Muhammad Al Fatih menjadi jawaban dari bisyarah Rasulullah Saw. yang tertera pada hadisnya, “Konstantinopel akan jatuh ke tangan Islam. Pemimpin yang menaklukkannya adalah sebaik-baik pemimpin dan pasukan yang berada di bawah komandonya adalah sebaik-baik pasukan.” (HR Ahmad)
Hadis ini menjadi pendorong Muhammad Al Fatih untuk menaklukkan Konstantinopel. Pada jumadil awal 857 H bertepatan dengan 29 Mei 1453, Al Fatih berhasil menaklukkan Konstantinopel melewati perbuktian Galata membawa kapal-kapalnya. Bersama ribuan tentara menarik kapal-kapal melalui darat.Bahkan salah seorang sejarawan Byzantium mengungkapkan kekagumannya terhadap pekerjaan ini.
Dia berkata, “Kami tidak pernah melihat dan mendengar sebelumnya sebuah pekerjaan luar biasa seperti ini. Muhammad Al Fatih mengubah daratan menjadi lautan. Dia menyeberangkan kapal-kapalnya di puncak-puncak gunung sebagai pengganti gelombang-gelombang. Dengan pekerjaan ini, Muhammad II telah mengungguli Iskandar Agung.”(Tarikh Ad-Daulah Al-‘Utsmaniyah,)
Semasa hidupnya, ia tidak pernah meninggalkan salat fardu, salat sunah, salat tahajud, dan berpuasa. Sejak ia berusia delapan tahun, ia telah menghafal Alquran dan menguasai tujuh bahasa berbeda, yaitu Arab, Latin , Yunani, Serbia, Turki, Parsi dan Ibrani.

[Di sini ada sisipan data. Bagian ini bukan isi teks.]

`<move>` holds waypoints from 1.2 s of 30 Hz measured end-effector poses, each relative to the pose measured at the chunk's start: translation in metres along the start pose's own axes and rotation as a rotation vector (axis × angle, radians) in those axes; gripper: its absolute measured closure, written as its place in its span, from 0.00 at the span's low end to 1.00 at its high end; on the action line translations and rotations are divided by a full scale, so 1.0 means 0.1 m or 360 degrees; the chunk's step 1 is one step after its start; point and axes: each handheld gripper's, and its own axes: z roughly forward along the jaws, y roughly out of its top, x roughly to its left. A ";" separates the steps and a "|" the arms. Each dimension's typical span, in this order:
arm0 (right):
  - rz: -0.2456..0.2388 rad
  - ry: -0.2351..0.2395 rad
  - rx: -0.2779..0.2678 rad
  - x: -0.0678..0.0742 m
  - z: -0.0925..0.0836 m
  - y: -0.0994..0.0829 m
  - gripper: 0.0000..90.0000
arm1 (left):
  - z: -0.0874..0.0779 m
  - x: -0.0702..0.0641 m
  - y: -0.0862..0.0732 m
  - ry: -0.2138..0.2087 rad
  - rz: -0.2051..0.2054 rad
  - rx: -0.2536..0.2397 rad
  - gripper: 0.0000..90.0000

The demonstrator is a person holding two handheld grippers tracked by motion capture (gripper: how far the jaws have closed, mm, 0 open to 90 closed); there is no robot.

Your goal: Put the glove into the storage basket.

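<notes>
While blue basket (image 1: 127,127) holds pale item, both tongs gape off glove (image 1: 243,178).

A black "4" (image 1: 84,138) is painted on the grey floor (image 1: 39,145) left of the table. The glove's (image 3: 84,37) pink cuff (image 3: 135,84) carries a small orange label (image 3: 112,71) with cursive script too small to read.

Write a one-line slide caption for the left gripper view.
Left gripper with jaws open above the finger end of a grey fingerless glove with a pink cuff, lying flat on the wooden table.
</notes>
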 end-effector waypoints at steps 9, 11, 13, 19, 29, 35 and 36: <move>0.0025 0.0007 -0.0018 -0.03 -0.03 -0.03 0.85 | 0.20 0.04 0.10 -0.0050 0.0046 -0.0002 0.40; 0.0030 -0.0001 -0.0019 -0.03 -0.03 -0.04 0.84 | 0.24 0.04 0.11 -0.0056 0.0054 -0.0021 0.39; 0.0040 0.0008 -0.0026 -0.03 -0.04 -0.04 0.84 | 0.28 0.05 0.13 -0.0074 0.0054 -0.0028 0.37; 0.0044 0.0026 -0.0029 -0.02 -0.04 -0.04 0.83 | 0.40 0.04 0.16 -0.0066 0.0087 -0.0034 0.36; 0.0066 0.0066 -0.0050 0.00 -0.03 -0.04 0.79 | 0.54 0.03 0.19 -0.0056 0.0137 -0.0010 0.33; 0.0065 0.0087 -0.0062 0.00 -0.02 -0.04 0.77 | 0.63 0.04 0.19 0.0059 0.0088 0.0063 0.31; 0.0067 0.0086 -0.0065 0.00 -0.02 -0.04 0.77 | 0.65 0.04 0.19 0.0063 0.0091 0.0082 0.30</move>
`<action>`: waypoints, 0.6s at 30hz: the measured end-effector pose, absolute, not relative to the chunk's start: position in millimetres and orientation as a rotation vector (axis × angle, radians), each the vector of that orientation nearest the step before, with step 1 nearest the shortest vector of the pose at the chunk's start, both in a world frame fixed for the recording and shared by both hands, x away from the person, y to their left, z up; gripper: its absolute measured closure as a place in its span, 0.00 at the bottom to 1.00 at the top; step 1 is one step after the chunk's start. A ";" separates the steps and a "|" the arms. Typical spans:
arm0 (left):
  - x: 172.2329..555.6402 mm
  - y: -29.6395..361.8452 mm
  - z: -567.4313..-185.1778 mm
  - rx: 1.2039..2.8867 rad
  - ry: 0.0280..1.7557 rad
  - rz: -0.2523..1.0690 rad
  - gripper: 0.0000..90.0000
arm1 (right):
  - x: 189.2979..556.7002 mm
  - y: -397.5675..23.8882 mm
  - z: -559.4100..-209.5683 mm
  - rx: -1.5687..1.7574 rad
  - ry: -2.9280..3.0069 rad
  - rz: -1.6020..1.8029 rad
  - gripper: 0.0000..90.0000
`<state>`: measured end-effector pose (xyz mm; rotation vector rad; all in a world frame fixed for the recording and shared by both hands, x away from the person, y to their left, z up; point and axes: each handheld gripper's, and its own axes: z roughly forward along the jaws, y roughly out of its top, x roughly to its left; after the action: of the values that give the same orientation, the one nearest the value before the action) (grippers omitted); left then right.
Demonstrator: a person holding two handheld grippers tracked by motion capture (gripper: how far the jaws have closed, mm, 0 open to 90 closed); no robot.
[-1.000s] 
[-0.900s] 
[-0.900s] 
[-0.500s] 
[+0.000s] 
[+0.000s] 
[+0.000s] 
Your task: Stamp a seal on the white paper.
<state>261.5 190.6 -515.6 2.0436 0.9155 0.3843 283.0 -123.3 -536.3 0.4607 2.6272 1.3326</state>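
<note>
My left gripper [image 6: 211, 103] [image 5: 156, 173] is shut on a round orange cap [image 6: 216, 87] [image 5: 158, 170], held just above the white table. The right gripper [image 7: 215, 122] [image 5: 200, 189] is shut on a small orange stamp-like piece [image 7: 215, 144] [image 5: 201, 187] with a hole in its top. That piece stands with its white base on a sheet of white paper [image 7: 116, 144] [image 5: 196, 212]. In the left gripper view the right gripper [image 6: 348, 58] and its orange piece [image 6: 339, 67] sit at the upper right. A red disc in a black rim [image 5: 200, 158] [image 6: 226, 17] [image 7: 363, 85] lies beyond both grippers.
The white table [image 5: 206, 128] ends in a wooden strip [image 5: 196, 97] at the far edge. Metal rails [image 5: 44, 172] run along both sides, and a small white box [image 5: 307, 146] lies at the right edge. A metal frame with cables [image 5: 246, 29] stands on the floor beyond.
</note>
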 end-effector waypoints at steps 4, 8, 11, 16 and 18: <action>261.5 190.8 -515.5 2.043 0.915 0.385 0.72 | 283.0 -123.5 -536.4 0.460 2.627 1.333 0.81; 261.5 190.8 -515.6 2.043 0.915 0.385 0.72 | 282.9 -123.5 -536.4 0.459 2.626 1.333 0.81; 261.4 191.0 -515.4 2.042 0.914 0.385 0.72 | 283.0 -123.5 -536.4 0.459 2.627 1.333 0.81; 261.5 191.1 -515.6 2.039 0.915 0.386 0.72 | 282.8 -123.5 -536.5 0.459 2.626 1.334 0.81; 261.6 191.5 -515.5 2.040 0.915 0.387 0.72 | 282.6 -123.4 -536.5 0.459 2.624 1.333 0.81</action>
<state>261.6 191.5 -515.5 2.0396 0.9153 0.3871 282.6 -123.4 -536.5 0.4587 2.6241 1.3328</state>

Fobia Islam, Kepentingan Persaingan Politik Kekuasaan
Sejarawan Universitas Indonesia Didik Pradjoko mengatakan, fobia terhadap Islam muncul Hal ini sengaja dibuat karena adanya kepentingan dalam persaingan politik kekuasaan. Menurut Didik, rasa fobia terhadap Islam secara sistematis mulai muncul secara kuat pada abad 18 M. Ini terkait dengan “perang tanding” kekuatan kolonial yang yang berusaha keras melindungi wilayah koloni atau jajahannya. Hal ini dilakukan oleh pemerintah kolonial karena merasa ketakutan terhadap “kekuatan Islam” yang besar, yang sewaktu-waktu bisa memicu perang berskala luas.

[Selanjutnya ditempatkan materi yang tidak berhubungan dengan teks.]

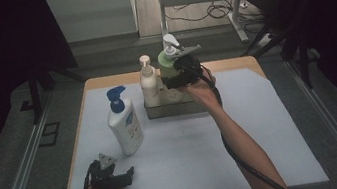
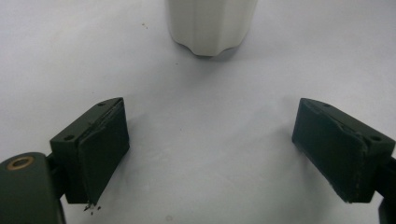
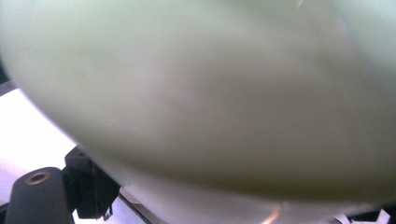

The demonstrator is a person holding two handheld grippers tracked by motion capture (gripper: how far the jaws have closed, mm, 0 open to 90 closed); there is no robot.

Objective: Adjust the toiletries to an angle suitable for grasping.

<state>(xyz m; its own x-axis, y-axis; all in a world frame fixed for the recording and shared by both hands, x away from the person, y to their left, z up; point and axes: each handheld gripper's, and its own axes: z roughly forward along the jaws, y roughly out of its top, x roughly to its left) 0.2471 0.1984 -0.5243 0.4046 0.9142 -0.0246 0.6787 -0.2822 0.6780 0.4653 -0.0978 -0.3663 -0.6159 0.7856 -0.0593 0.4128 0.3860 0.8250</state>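
Pale green plastic crowded the right gripper view, where the green pump bottle (image 3: 224, 102) sat pressed close against the lens, one black jaw showing at the lower left beside its curved wall. From the high view the right gripper (image 1: 174, 76) had that bottle clasped around its body, jaws spread wide to take its girth, and held it at the clear bin (image 1: 158, 110) near the far edge of the table (image 1: 242, 129); whether the bottle's base stood in the bin or hung just above it could not be told. A cream pump bottle (image 1: 149, 83) stood upright in the bin, just beside the green one. Nearer the person, a white bottle with a blue pump (image 1: 124, 124) stood upright on the table, well apart from the bin. The left gripper (image 1: 112, 176) rested low near the table's near left edge, its jaws spread wide with nothing between them; in the left gripper view the white bottle's base (image 2: 211, 25) stood ahead of the open fingers (image 2: 100, 149), untouched.
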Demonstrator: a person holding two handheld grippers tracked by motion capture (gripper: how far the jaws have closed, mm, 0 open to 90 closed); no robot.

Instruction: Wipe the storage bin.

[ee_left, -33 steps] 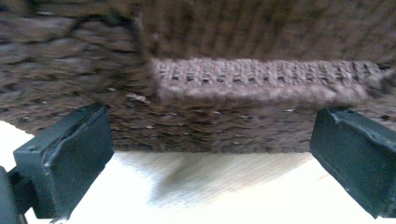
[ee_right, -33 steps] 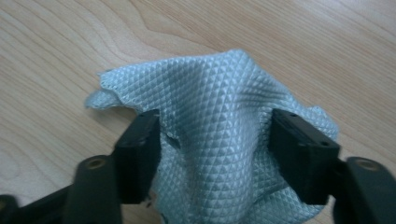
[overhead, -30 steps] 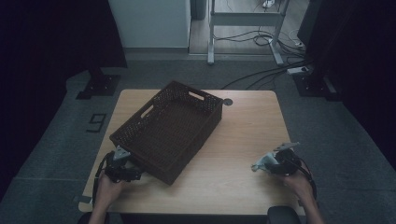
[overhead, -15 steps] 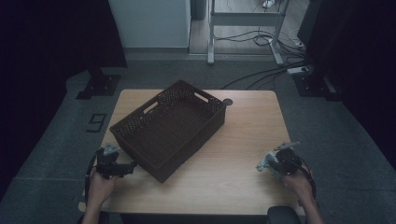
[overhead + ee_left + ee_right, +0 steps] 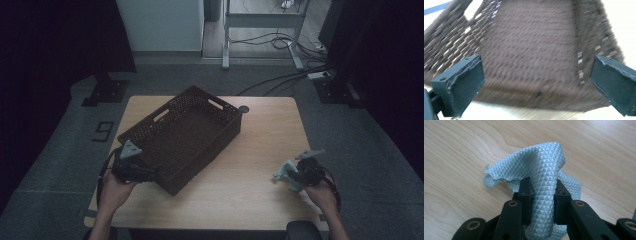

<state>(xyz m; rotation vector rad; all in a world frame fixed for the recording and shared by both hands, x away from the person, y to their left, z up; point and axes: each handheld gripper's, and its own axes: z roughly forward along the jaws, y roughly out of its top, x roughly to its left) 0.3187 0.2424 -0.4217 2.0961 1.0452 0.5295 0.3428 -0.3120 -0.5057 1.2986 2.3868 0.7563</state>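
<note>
The light blue-grey microfibre cloth (image 5: 541,170) is pinched in a bunched fold between the jaws of the right gripper (image 5: 542,195), which have just closed on it; the rest of the cloth trails on the wooden table (image 5: 260,150). In the high view the cloth (image 5: 285,174) sits well to the right of the dark brown woven basket (image 5: 182,135), near the table's front right corner, not lifted clear as far as I can tell. So the grab looks done; moving the cloth over to the basket, likely to put it in, is what's left. The basket looks empty inside and lies skewed across the table's left half. The left gripper (image 5: 135,170) is at the basket's near left corner, jaws wide apart and clamped on nothing; in the left gripper view the basket (image 5: 536,50) wall sits ahead of them, blurred.
</note>
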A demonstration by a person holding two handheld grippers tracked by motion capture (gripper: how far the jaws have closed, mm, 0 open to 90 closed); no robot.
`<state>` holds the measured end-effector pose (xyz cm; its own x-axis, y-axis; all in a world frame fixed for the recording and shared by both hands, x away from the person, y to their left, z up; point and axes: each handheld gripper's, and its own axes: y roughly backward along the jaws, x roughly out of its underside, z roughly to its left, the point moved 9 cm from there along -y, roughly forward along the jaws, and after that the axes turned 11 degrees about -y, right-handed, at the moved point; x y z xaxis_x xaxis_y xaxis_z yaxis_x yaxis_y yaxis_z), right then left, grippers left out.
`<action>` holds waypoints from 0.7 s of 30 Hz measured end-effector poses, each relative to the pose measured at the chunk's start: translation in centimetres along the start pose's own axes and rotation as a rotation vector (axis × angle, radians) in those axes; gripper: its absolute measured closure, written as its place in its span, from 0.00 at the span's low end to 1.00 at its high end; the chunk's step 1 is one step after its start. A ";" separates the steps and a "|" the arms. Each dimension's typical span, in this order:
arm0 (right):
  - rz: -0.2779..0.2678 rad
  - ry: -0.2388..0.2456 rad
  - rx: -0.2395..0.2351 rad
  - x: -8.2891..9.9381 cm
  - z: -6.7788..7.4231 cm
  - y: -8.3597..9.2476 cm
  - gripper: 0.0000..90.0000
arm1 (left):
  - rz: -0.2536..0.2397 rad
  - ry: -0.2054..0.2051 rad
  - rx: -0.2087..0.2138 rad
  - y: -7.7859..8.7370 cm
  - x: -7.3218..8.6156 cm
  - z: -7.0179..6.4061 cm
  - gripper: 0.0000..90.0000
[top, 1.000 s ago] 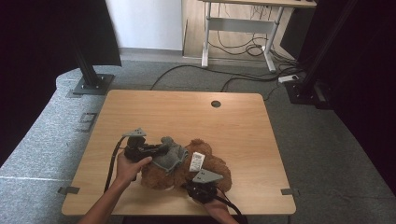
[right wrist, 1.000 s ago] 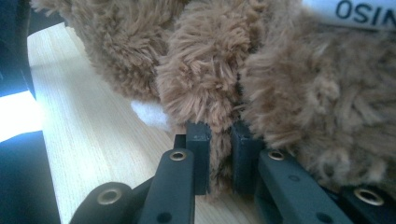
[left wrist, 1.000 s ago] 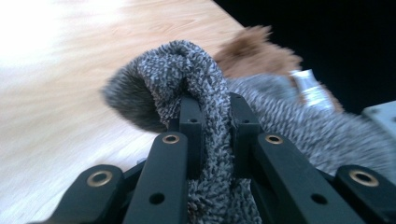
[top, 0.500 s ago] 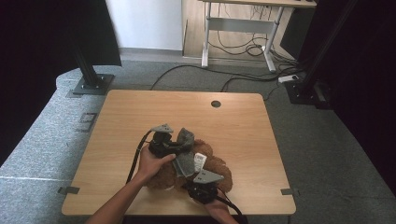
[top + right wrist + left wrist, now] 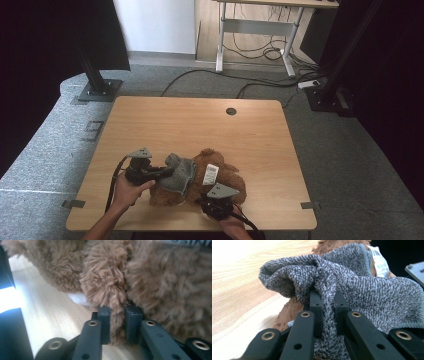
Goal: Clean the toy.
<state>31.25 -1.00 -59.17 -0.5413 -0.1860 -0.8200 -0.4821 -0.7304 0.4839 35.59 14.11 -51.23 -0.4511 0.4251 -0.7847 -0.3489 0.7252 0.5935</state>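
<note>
A brown plush toy [image 5: 225, 175] lies near the front edge of the wooden table [image 5: 200, 120], with a white label [image 5: 211, 174] on it. A grey knitted cloth [image 5: 181, 172] is draped over the toy's left side. My left gripper [image 5: 167, 171] comes in from the left and is shut on a bunched fold of that cloth [image 5: 362, 290], which sits pinched between its pads [image 5: 315, 302]. My right gripper [image 5: 220, 195] is at the toy's front. It holds a tuft of brown fur [image 5: 117, 290] between its pads [image 5: 103, 315]; its jaws have just been opening slightly.
The table has a round cable hole [image 5: 231, 111] near its back edge. Black stand bases [image 5: 97, 90] sit on the grey floor at the left and right. A desk frame with cables [image 5: 255, 50] stands behind the table.
The left gripper swung right over the toy with the grey cloth, then came back left and nearer the front edge, still holding the cloth. The right gripper stayed put.
</note>
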 end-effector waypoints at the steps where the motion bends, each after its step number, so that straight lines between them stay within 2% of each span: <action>1: 0.011 -0.018 -0.002 0.1 0.0 0.1 0.77 | 0.001 -0.008 -0.007 -0.1 0.0 -0.1 0.90; 4: 0.022 -0.031 -0.024 0.1 0.6 0.9 0.64 | -0.005 -0.009 0.000 -0.3 0.2 -0.2 0.90; 6: -0.008 -0.024 -0.036 -0.7 1.0 2.2 0.55 | -0.015 0.002 0.007 -0.4 0.3 -0.2 0.90; 8: -0.053 -0.015 -0.018 -2.1 0.9 4.0 0.48 | -0.019 0.007 0.011 -0.5 0.4 -0.2 0.90; 11: -0.093 -0.022 0.001 -4.1 0.4 6.0 0.42 | -0.024 0.003 0.012 -0.5 0.5 -0.4 0.90; 14: -0.129 -0.021 0.039 -6.4 -0.7 7.6 0.39 | -0.028 0.004 0.013 -0.6 0.5 -0.5 0.90; 16: -0.134 -0.028 0.055 -7.7 -1.8 8.1 0.38 | -0.033 0.006 0.017 -0.6 0.6 -0.6 0.90; 18: -0.109 -0.040 0.074 -8.4 -3.1 7.8 0.36 | -0.038 0.011 0.018 -0.6 0.6 -0.5 0.90; 21: -0.035 -0.079 0.079 -7.7 -5.2 6.4 0.35 | -0.039 0.011 0.021 -0.6 0.6 -0.5 0.90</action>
<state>35.89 -7.61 -51.35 -0.5739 -0.1065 -0.8119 -0.5528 -0.6812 0.4801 35.07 13.67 -52.00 -0.4464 0.3900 -0.8053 -0.3497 0.7524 0.5583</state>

Dan, hal ini yang dialami rezim sekuler demokrasi. Begitu besar ketakutan mereka jika kekuasaan mereka dilengserkan umat, ketika umat Islam menyadari akan sejarah mereka yang gemilang dalam naungan Khilafah.
Kembali pada Khilafah bermakna ancaman bagi sekularisme. Khilafah tegak berarti hancurnya tatanan politik sekuler. Ini menjadi ancaman nyata bagi musuh-musuh Islam. Ajakan kembali pada Khilafah bermakna pula kembali kepada politik Islam.

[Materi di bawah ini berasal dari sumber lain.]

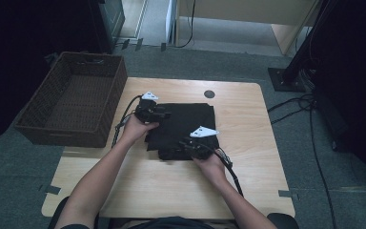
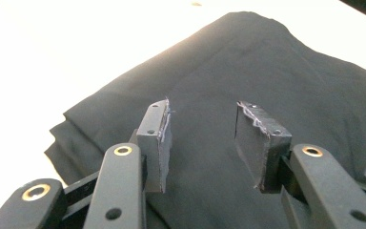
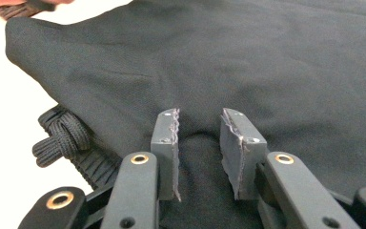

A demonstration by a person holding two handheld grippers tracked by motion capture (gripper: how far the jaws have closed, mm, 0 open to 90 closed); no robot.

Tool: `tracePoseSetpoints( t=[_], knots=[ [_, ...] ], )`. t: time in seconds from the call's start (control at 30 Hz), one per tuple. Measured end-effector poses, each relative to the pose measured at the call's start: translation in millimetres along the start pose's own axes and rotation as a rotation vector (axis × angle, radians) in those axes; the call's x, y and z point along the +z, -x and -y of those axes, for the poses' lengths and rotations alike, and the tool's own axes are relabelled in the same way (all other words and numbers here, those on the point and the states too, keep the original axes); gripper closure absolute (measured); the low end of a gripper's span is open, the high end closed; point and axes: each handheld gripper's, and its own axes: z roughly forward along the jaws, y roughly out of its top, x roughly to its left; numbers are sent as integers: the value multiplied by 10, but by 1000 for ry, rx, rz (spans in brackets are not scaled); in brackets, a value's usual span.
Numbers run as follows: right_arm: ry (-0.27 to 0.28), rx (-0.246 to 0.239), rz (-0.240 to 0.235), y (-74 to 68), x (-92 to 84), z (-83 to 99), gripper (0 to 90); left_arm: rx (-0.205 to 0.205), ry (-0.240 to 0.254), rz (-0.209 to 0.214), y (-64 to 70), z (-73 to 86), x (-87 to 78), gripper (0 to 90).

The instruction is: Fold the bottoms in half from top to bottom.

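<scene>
A black folded garment (image 1: 186, 121) lies in the middle of the wooden table (image 1: 171, 191). My left gripper (image 1: 164, 114) rests at its left edge; in the left gripper view its jaws (image 2: 202, 107) stand open over the cloth (image 2: 267, 67), with nothing pinched. My right gripper (image 1: 183, 143) is at the garment's near edge. In the right gripper view its jaws (image 3: 200, 114) stand apart just above the fabric (image 3: 248, 57), and cloth shows through the gap. A black braided drawstring (image 3: 59, 138) sticks out from under the garment at the left.
A brown wicker basket (image 1: 62, 134) stands at the table's left edge, with nothing visible inside. A round cable hole (image 1: 209, 94) sits at the table's far side. Cables (image 1: 310, 109) run over the carpet on the right, beside a black stand base (image 1: 286, 78).
</scene>
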Motion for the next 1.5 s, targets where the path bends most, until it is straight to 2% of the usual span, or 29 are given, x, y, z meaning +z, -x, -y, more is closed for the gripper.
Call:
tracePoseSetpoints(
  t=[0.03, 0.1, 0.2, 0.33, 0.4, 0.47, 0.7, 0.83, 1.0, 1.2, 1.3, 1.43, 1.5],
  knots=[
    [3, -2, -1, -14, -11, 14, 679, 10, -21, -13, -25, -37, 53, 556],
    [4, -4, -7, -41, -29, 34, 680, 13, -20, -10, -53, -83, 100, 553],
    [1, -7, -15, -63, -45, 49, 679, 17, -16, -26, -76, -131, 144, 535],
    [6, -8, -27, -91, -62, 75, 679, -3, -19, -53, -187, -278, 249, 523],
    [6, -4, -30, -98, -66, 80, 679, -12, -13, -62, -212, -305, 294, 521],
    [6, -8, -33, -101, -64, 84, 678, -21, -32, -63, -247, -326, 358, 514],
    [15, -10, -30, -107, -62, 101, 677, -19, -99, -68, -295, -224, 583, 472],
    [24, -13, -26, -109, -59, 117, 676, -32, -98, -57, -327, -160, 616, 445],
    [27, -5, -26, -106, -53, 129, 674, -8, -92, -39, -324, -112, 603, 435],
    [28, -1, -24, -101, -42, 134, 669, 22, -117, 3, -280, -73, 550, 540],
    [33, -8, -17, -101, -31, 138, 668, 48, -114, -4, -238, -42, 539, 647],
    [28, 2, -12, -115, -40, 133, 660, 50, -122, 5, -214, -44, 536, 790],
    [24, 6, 4, -139, -70, 107, 648, 68, -132, -9, -182, -58, 531, 823]
  ],
)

Buku setebal 43 halaman yang isinya mengolok-olok ajaran Islam ini dijual dengan harga murah, Rp15 ribu per buku. Buku ini dianggap sebagai lambang “perlawanan” terhadap Islam. Namun, ini luput dari pantauan para penguasa Muslim karena tentu tidak menganggu kekuasaan mereka.
Kesimpulannya, alergi terhadap buku Muhammad Al Fatih 1453, sebenarnya alergi pada sejarah Islam, sebab hal itu akan mengembalikan kesadaran umat atas kejayaan Islam. Sehingga, mereka berupaya menghentik perjuangan Islam agar diterapkan dalam institusi negara.